Sunday, 29 April 2018

The two great commandments - first love God, then fellow Men (interpreted by William Arkle)

Detail from a painting called the Unknown Watcher by William Arkle - a Heavenly being (upper left, only partially seen in this view) patiently awaits attention from a man absorbed in the trivia of everyday living

The one who loves God also gradually realises that he is loving a real responsive individual with whom he is now a friend, and this experience is confirmed by all the other experiences of love to be different from worship. For worship is a sort of one-sided love which does not allow for a response and therefore cannot move into friendship, because in worship we do not relate to God as a living being but we idealise God in a fixed image that we have in our own understanding and thus we prevent Him coming alive. 

We do this, no doubt, out of a diminished sense of our own value and adequacy and out of a sense of modesty. But we only have to look at the nature of love for a moment to realise that the truest form of love does not have to behave in this manner to whatever it finds desirable to love.

In fact we discover that it is most unkind to worship others rather than to love them because it fixes them in a mould they do not wish to be fixed in; in fact by worshipping people we imprison them. But love does not wish to imprison the one it loves, above all, love longs to give expansion and enhanced beingness to the one it loves. Love longs to be in a creative and growing relation- ship with the one it loves. Love is the highest expression of life itself, and life is never static, but always wishes to be aspiring and developing towards new and untried possibilities ties.

So what I feel the term a loving God really means, is that this God is trying to develop us to a stage where we can become His friends in this deeply loving, active, personalised way which allows the creative fruits of a friendship to arise between them which constantly keeps pace with the liveliness and creative aspiration of the living spirit of our common Divine Specieshood.

When we enter this loving friendship with God, which enables Him to be a responsive individual as we are, then we discover that we are also able to befriend one another as well. And thus we find that God becomes our wisest and best friend among many friends. And if we look into the deep heart of love we will see that this is exactly what it has always wished for, and it is the motivation and mainspring behind the whole process that we know of as creation.

Excerpted from an essay called Divine Love, in The Great Gift, by William Arkle; read the whole thing here...

4 comments:

Chiu ChunLing said...

As excellent and important as it is to note that love is greater than worship, it is marred by the assertion that there is any relationship at all between them.

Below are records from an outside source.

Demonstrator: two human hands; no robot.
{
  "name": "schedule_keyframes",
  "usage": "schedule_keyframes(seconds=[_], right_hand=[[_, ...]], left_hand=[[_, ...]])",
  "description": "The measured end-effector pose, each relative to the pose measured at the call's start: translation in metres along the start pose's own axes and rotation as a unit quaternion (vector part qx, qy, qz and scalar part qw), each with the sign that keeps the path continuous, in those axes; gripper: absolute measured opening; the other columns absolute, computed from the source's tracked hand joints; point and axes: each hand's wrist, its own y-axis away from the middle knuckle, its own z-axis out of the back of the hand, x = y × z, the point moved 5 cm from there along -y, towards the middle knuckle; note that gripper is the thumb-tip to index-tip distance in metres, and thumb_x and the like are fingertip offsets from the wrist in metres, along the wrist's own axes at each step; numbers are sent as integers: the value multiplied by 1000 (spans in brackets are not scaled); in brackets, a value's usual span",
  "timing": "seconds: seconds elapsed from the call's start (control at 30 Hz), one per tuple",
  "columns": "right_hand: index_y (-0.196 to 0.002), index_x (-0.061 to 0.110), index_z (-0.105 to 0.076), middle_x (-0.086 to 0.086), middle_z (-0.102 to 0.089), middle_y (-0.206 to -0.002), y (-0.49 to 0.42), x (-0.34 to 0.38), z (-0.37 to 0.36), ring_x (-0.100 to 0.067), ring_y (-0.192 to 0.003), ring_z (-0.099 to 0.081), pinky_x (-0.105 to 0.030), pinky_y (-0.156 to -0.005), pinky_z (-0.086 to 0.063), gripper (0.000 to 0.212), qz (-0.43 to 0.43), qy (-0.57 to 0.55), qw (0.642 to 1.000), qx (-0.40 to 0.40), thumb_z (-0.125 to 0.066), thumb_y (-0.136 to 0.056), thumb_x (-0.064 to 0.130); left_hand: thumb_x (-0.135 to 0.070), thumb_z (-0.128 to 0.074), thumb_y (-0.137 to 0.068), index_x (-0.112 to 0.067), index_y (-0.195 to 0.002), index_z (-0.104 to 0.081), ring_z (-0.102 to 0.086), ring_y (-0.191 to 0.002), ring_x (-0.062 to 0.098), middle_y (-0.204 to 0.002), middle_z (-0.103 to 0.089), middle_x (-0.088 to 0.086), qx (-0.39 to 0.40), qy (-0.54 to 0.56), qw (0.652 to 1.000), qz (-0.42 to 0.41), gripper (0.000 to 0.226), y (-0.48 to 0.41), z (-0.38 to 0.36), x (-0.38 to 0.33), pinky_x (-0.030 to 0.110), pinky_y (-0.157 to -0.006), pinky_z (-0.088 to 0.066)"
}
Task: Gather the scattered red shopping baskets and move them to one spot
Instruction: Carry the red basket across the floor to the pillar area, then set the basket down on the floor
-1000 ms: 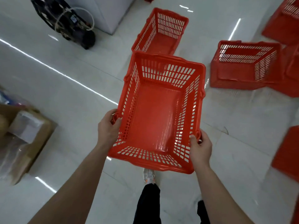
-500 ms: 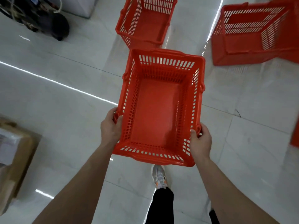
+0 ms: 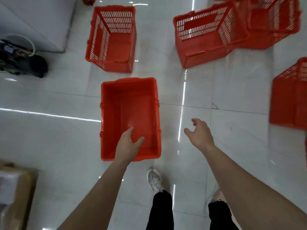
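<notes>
- Five red baskets show clearly. The nearest basket sits upright on the white tiled floor, middle of the view, blurred.
- A second basket stands beyond it, far and slightly left, apart from the first.
- A third basket is far right, tilted, with a fourth basket just behind it and touching or overlapping; more red shows at the top edge, too cropped to count.
- A fifth basket lies at the right edge, partly cut off.
- Two hands: the left hand is over the near end of the nearest basket, fingers loosely spread, gripping nothing that I can see; whether it touches the rim, cannot tell.
- The right hand is open in the air, right of that basket, holding nothing.
- Two grey shoes and black trouser legs stand near.
- A black machine with a white hose sits far left beside a white cabinet.
- A cardboard box is near left.
</notes>
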Motion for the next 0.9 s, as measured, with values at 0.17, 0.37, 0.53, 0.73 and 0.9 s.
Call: schedule_keyframes(seconds=[0.17, 0.37, 0.53, 0.73, 0.9], right_hand=[[-147, 13, -45, -14, -50, -141, -1, -92, 132, -33, -127, -51, -42, -98, -47, 68, -54, 39, 997, -29, -69, -88, 38], [-148, 16, -45, -14, -48, -142, 15, -233, 300, -36, -128, -48, -44, -98, -45, 71, -124, 47, 988, -79, -69, -87, 43], [-145, 15, -47, -16, -51, -138, 31, -342, 418, -37, -127, -49, -44, -100, -45, 74, -151, 28, 982, -108, -69, -85, 51], [-142, 16, -51, -14, -53, -140, 44, -444, 505, -34, -130, -47, -42, -106, -40, 73, -192, -52, 967, -161, -71, -82, 53], [-136, 17, -56, -12, -58, -129, 50, -522, 528, -36, -121, -53, -41, -99, -43, 68, -250, -127, 938, -203, -71, -80, 53]], left_hand=[[-37, -72, -86, -13, -142, -50, -50, -129, 27, -141, -53, 10, 34, -65, 992, -102, 65, 24, -63, -141, 31, -102, -36], [-48, -66, -88, -15, -150, -38, -42, -137, 26, -151, -45, 8, 88, -175, 963, -186, 76, 61, -181, -305, 40, -111, -34], [-50, -66, -88, -15, -152, -33, -39, -138, 28, -154, -40, 9, 136, -260, 917, -270, 80, 105, -289, -431, 41, -112, -33], [-53, -64, -88, -17, -153, -33, -42, -135, 28, -154, -41, 7, 173, -303, 883, -313, 81, 151, -392, -533, 43, -110, -36], [-57, -61, -88, -18, -154, -30, -40, -137, 27, -155, -39, 6, 223, -344, 840, -354, 82, 171, -483, -590, 44, -109, -37]])
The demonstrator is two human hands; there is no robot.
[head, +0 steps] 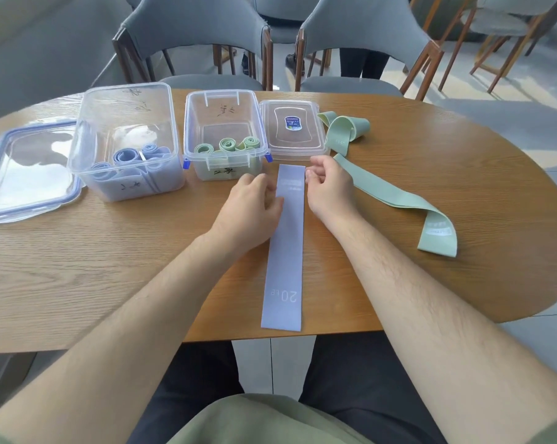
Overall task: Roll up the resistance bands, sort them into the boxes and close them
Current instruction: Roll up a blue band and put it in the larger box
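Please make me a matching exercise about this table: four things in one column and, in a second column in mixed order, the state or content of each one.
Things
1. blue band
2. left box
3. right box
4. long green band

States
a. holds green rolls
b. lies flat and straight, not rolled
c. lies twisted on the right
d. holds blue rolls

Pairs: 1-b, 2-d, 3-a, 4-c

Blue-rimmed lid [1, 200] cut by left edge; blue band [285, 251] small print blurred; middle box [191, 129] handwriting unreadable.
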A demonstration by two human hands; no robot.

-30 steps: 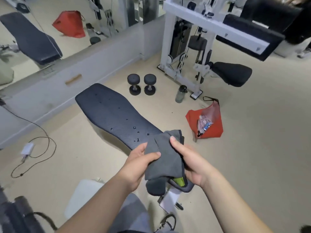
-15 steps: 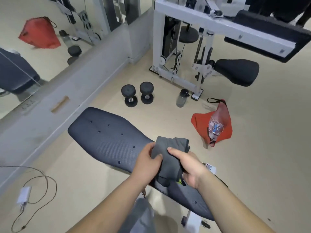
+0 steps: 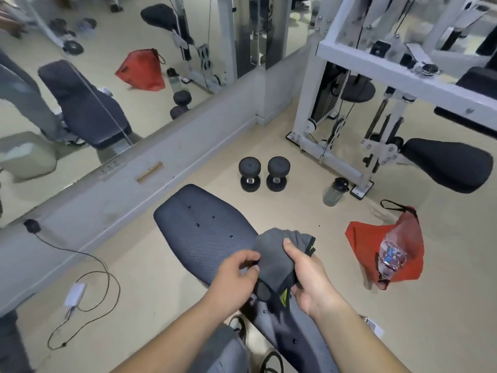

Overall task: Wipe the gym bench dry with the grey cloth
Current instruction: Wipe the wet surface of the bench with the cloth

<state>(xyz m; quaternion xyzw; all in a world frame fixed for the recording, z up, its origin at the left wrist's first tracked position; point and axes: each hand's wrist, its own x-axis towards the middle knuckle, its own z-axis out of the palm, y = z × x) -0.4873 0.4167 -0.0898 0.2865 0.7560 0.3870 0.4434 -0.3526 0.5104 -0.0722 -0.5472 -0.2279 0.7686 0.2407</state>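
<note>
Beige gym floor (image 3: 403, 305) spreads below a white cable machine (image 3: 376, 70) and the dark gym bench (image 3: 204, 232), dotted with small spots. Over the bench's middle is the bunched grey cloth (image 3: 274, 259); the left hand (image 3: 236, 275) pinches its edge and the right hand (image 3: 309, 275) is curled round it.

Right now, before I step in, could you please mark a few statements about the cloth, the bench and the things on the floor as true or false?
1. The left hand and the right hand both grip the grey cloth. True.
2. The grey cloth lies spread flat on the gym bench. False: it is bunched up between the two hands.
3. Two dumbbells stand side by side on the floor beyond the far end of the bench. True.
4. The red bag sits on top of the bench. False: it lies on the floor to the right of the bench.
</note>
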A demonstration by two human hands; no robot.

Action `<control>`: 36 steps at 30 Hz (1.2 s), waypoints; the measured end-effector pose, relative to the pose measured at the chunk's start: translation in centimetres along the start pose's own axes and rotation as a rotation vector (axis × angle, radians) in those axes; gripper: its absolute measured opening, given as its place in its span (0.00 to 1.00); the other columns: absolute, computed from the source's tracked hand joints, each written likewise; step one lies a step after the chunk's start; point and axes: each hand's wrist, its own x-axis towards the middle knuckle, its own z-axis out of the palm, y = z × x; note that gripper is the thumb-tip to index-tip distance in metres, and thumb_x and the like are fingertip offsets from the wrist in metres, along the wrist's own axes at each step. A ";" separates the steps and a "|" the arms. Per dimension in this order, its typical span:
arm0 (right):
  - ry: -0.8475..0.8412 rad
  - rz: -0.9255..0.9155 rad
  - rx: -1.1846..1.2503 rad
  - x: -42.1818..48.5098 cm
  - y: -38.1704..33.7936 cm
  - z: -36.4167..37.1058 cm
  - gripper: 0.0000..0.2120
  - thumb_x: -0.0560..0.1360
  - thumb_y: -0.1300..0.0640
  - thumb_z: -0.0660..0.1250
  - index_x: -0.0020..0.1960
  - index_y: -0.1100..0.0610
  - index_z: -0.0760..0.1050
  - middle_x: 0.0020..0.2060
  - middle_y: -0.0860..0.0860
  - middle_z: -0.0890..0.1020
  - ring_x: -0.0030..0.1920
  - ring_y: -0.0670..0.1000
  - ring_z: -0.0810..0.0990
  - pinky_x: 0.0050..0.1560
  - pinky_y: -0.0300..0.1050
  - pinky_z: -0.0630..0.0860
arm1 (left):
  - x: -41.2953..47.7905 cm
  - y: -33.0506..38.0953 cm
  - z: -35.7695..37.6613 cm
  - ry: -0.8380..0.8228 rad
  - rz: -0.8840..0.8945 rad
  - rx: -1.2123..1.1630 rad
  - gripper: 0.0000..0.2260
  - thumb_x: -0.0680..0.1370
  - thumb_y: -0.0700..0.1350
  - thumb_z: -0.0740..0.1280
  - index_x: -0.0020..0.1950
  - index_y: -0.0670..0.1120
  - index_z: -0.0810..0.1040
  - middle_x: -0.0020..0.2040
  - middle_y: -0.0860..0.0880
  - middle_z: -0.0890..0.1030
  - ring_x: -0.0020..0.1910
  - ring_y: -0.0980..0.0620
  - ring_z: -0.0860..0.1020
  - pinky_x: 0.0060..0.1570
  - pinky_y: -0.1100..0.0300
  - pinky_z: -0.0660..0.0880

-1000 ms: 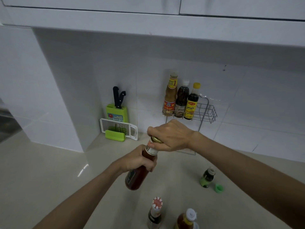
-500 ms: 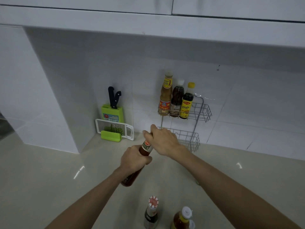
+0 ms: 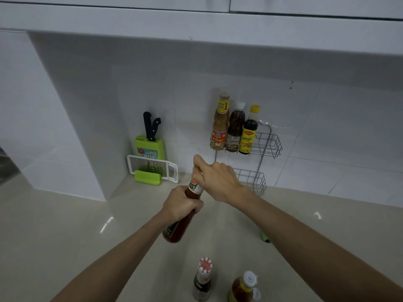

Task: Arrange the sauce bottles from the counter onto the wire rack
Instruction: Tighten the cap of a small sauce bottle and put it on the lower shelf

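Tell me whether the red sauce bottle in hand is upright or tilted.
Tilted. The red sauce bottle leans, base toward the camera, held off the counter by the left hand; the right hand covers its cap.

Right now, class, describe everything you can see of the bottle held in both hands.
The bottle is glass-like and holds dark red sauce, with a white and orange neck label and a dark body label. It tilts above the counter, base toward the person. The left hand grips its middle; the right hand covers its cap.

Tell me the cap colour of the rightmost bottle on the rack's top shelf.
Yellow. The dark sauce bottle on the wire rack has a yellow cap, clearest in the head view.
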 end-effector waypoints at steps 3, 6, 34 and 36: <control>-0.093 0.232 0.021 0.2 -0.8 0.8 0.10 0.79 0.54 0.57 0.57 0.57 0.66 0.45 0.59 0.78 0.46 0.64 0.78 0.38 0.51 0.71 | -0.5 0.2 1.5 0.209 -0.065 0.191 0.06 0.60 0.47 0.70 0.33 0.48 0.76 0.32 0.49 0.82 0.33 0.47 0.80 0.35 0.58 0.74; -0.109 0.500 0.402 1.0 -0.9 0.4 0.16 0.73 0.43 0.61 0.48 0.56 0.75 0.45 0.56 0.80 0.46 0.58 0.78 0.43 0.51 0.76 | -0.7 0.9 2.7 0.348 -0.071 0.233 0.06 0.64 0.50 0.69 0.38 0.52 0.75 0.36 0.49 0.82 0.38 0.45 0.80 0.39 0.57 0.75; -0.061 0.751 1.073 -1.0 9.9 5.2 0.16 0.68 0.51 0.77 0.53 0.52 0.76 0.50 0.52 0.83 0.48 0.52 0.84 0.40 0.50 0.84 | 7.7 -4.0 5.2 -0.267 -0.040 -0.049 0.32 0.60 0.50 0.81 0.62 0.49 0.76 0.53 0.54 0.83 0.52 0.57 0.81 0.52 0.62 0.78; 0.095 0.777 1.088 -0.5 10.6 6.4 0.14 0.68 0.54 0.77 0.50 0.52 0.76 0.49 0.53 0.82 0.47 0.53 0.84 0.39 0.49 0.84 | 9.7 -4.1 5.1 -0.309 -0.035 -0.008 0.37 0.63 0.45 0.80 0.69 0.49 0.70 0.61 0.51 0.80 0.60 0.54 0.78 0.59 0.58 0.76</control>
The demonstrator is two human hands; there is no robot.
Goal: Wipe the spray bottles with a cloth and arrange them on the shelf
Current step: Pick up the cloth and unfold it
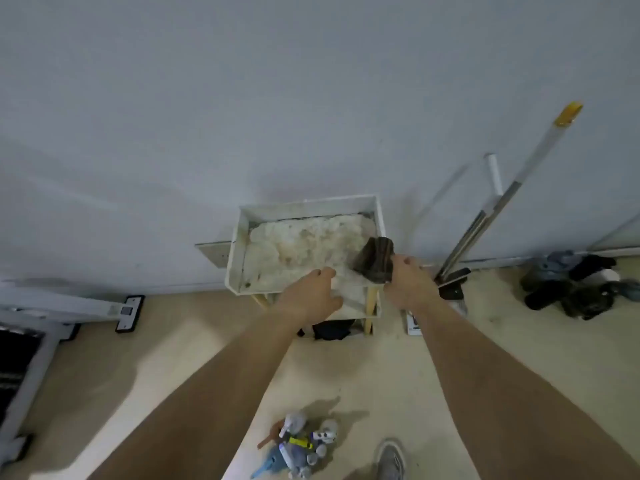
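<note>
A small white shelf [239,244] stands against the wall, and its top tray is lined with a stained whitish sheet [304,244]. My left hand [311,296] grips the tray's front edge, thumb on top of the sheet. At the tray's front right corner, my right hand [408,282] holds a dark brown striped bundle [375,259]; it looks like a cloth, but blur hides detail. Several spray bottles [301,445] lie in a pile on the floor near my foot, far below both hands.
A mop handle with a yellow tip [512,188] leans on the wall right of the shelf. Dark shoes and items [571,285] lie at the right wall. A white frame [69,306] lies at the left. A black bag [330,329] sits under the shelf. My shoe [389,459] is at the bottom.
</note>
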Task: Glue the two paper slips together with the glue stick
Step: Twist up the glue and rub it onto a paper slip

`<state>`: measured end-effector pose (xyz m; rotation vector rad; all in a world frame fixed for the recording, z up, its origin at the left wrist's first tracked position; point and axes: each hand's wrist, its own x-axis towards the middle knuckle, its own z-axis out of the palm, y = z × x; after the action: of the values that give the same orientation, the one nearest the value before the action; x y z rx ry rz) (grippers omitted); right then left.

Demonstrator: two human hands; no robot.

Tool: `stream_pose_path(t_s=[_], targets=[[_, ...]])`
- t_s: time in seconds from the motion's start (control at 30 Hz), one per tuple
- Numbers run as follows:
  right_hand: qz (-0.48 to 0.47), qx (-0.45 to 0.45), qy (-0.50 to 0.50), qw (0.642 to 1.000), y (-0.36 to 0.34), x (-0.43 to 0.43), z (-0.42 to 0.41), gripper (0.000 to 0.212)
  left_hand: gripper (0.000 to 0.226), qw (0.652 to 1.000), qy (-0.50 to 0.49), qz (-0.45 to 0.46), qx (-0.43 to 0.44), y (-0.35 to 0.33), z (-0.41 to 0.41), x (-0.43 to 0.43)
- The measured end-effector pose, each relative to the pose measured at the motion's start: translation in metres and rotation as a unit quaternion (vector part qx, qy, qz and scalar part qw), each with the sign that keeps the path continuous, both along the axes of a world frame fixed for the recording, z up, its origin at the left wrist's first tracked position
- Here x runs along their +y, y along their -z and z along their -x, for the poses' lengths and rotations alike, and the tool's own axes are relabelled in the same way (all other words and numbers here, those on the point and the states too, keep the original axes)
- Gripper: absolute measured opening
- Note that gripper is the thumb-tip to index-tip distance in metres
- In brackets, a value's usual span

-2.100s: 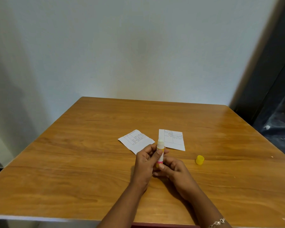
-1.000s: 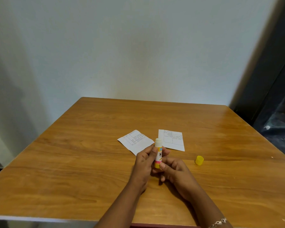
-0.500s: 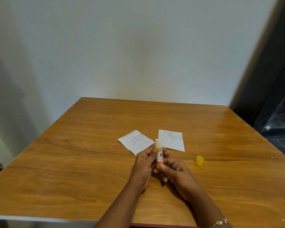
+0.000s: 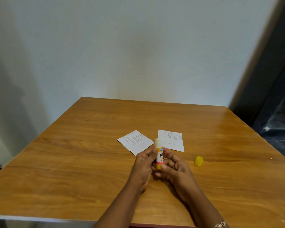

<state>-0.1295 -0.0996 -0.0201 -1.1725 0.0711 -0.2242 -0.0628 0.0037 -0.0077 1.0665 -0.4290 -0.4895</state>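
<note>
- Viewing from head cam (only view): glue stick point(image 4: 159, 155) held upright betw. both hands over the desk point(image 4: 72, 162), just near side of the slips.
- Left hand point(image 4: 142, 168) wrapped round the barrel, fingers closed on it; right hand point(image 4: 174, 168) pinching the yellow base w/ thumb + fingertips, looks like a grip for twisting the glue up.
- Cap point(image 4: 199, 161) is off, lying on desk to the right, apart from everything; white glue tip exposed on top.
- Handling, my guess: stick = light, rigid plastic, smooth so may slip; best held mid-barrel, away from tacky tip. Tip soft, would smear or snap if pushed hard.
- Left slip point(image 4: 135, 142) + right slip point(image 4: 171, 140) lie flat, side by side, not touching each other. Prob. thin, floppy, will slide on the glossy wood, so need pinning w/ a finger while gluing; lift by a corner or edge.
- Hard to see: print on slips too small to read; label partly covered by fingers; left slip's near corner hidden behind left hand; how far glue is extended unclear; right wrist w/ bracelet point(image 4: 220, 225) cut off at frame bottom.
</note>
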Motion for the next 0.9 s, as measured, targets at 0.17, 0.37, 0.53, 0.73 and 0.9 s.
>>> stream_pose_path(t_s=[0.17,0.37,0.53,0.73,0.9], targets=[[0.091,0.008,0.024,0.996,-0.0024,0.0080,-0.0008,0.065,0.028,1.000,-0.009,0.006,0.010,0.0013,-0.0008,-0.0008],[0.033,0.008,0.033,0.999,0.0025,0.0052,-0.0015,0.060,0.028,1.000,0.001,-0.009,0.007,0.0004,0.0024,-0.0014],[0.020,0.007,0.000,1.000,0.0017,0.0019,-0.0010,0.049,0.028,1.000,0.002,-0.005,0.010,0.0000,0.0004,0.0006],[0.062,0.013,0.021,0.998,-0.0006,0.0070,-0.0017,0.068,0.025,1.000,0.000,-0.007,0.005,0.0045,-0.0008,-0.0014],[0.023,0.013,0.022,0.999,0.0015,0.0046,-0.0020,0.059,0.027,1.000,0.004,-0.012,-0.001,0.0034,-0.0013,-0.0019]])
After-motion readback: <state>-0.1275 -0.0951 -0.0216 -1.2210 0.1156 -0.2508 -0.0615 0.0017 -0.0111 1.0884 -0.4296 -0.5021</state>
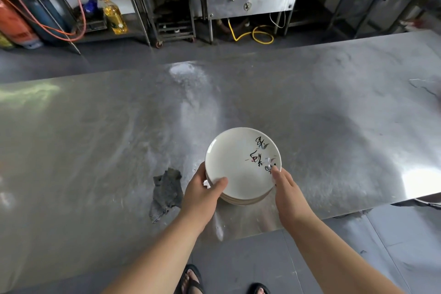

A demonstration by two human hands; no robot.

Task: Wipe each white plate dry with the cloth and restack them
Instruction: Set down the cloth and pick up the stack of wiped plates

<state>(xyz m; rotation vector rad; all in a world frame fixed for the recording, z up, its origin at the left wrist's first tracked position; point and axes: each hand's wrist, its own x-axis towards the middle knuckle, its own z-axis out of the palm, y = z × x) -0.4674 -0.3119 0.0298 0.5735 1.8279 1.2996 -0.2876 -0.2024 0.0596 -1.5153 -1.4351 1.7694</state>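
Broad grey steel worktop [95,126] lies open beyond and beside the white plate stack [238,169]; a crumpled dark-grey cloth [165,192] sits just left.

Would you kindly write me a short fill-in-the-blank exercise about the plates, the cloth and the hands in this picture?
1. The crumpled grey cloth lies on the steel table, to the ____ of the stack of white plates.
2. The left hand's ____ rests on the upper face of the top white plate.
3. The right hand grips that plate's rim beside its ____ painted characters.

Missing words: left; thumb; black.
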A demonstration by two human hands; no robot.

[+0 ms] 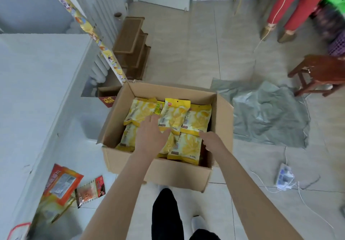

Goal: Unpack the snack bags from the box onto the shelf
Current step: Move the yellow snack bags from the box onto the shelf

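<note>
An open cardboard box (175,172) stands on the tiled floor, filled with several yellow snack bags (196,120). My left hand (151,137) lies flat inside the box on the bags, fingers spread, its fingertips against the raised bag (174,114) in the middle. My right hand (212,141) reaches into the box's right side, fingers curled at the edge of a yellow bag; whether it grips one is unclear. The white shelf (33,90) runs along the left.
An orange bag (61,183) and a small red bag (89,191) lie on the lower shelf at left. A grey plastic sheet (265,113), a wooden stool (321,73) and a power strip (284,176) with cables are to the right. Another person's red-trousered legs (291,6) stand far right.
</note>
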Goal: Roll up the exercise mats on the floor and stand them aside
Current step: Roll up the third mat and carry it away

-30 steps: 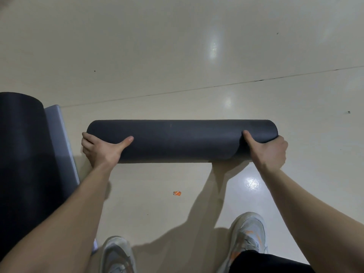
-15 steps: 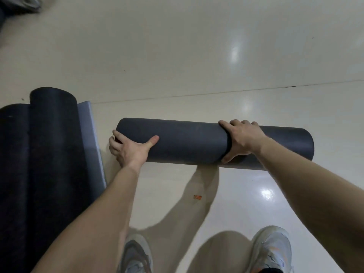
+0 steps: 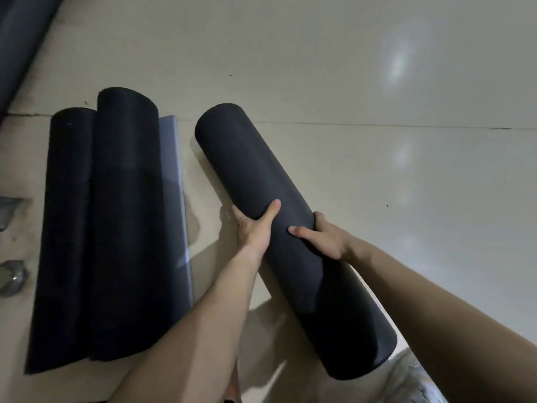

To worship is fundamentally to recognize as worthy (or deserving) of a particular response. There is fearful worship of that which is worthy of fear, for instance, which forms a continuum with respectful worship of that which is worthy of respect, but has nothing to do with loving worship of that which is worthy of love.

A thing may be considered "worthy" of a response because prudent, sensible consideration of the consequences of such a response indicates that it serves our rational self interest.

But love has nothing to do with whether the beloved is worthy of it. However, that cuts both ways, you may love someone even if loving them is the prudent, sensible thing to do in service to your own self interests. It is just rare for that to be the case.

Our love for God, however profound and personal, should never obscure our humble recognition that we will always gain far more from our relationship with God than God can gain from a relationship with us. It is far better to love God than to worship Him, but it is not like we face an actual choice between love and worship of God.

Bruce Charlton said...

@CCL - Arkle's point concerns how most people have probably understood 'worship' and that it is incompatible with God's hope that we become 'friends'.

TheDoctorofOdoIsland said...

Indeed, the artificial definition of worship most of the monotheistic religions have used never accurately reflected human experience. Worship (honor, reverence, adoration) is not something most people do intentionally because they'd arrived at some conclusion about who or what deserves their attention. Really it's something we all do without thinking about it. We worship people, places, ideas, books, flags, phones, money, all sorts of 'idols'. Every man has his god. Our Father knew this of course; the same set of commandments that tells us to have no other gods before Him also tells us to worship our parents, as any healthy child does. There's no such thing as a monotheist or an atheist when you get right down to it- we're all polytheists at heart.

- Carter Craft

Bruce Charlton said...

@Carter - Arkle is also saying that if we are to become what God wishes us to become, there will come a time when we cease to worship him as we cease to worship our parents. But this cessation of worship is a transition (necessary, but as a transition) to loving God as a friend - from a position of qualitative (although not quantitative) parity - just as we would hope to love our parents as 'friends', by choice, from a parity (although not equality - because they will always be our parents) when we become adults ourselves.

Arkle has to use the word 'friend' for this relationship, but is is a rather feeble word in general modern usage; we need to recall and consider the high examples of such friendship... for example between adult siblings.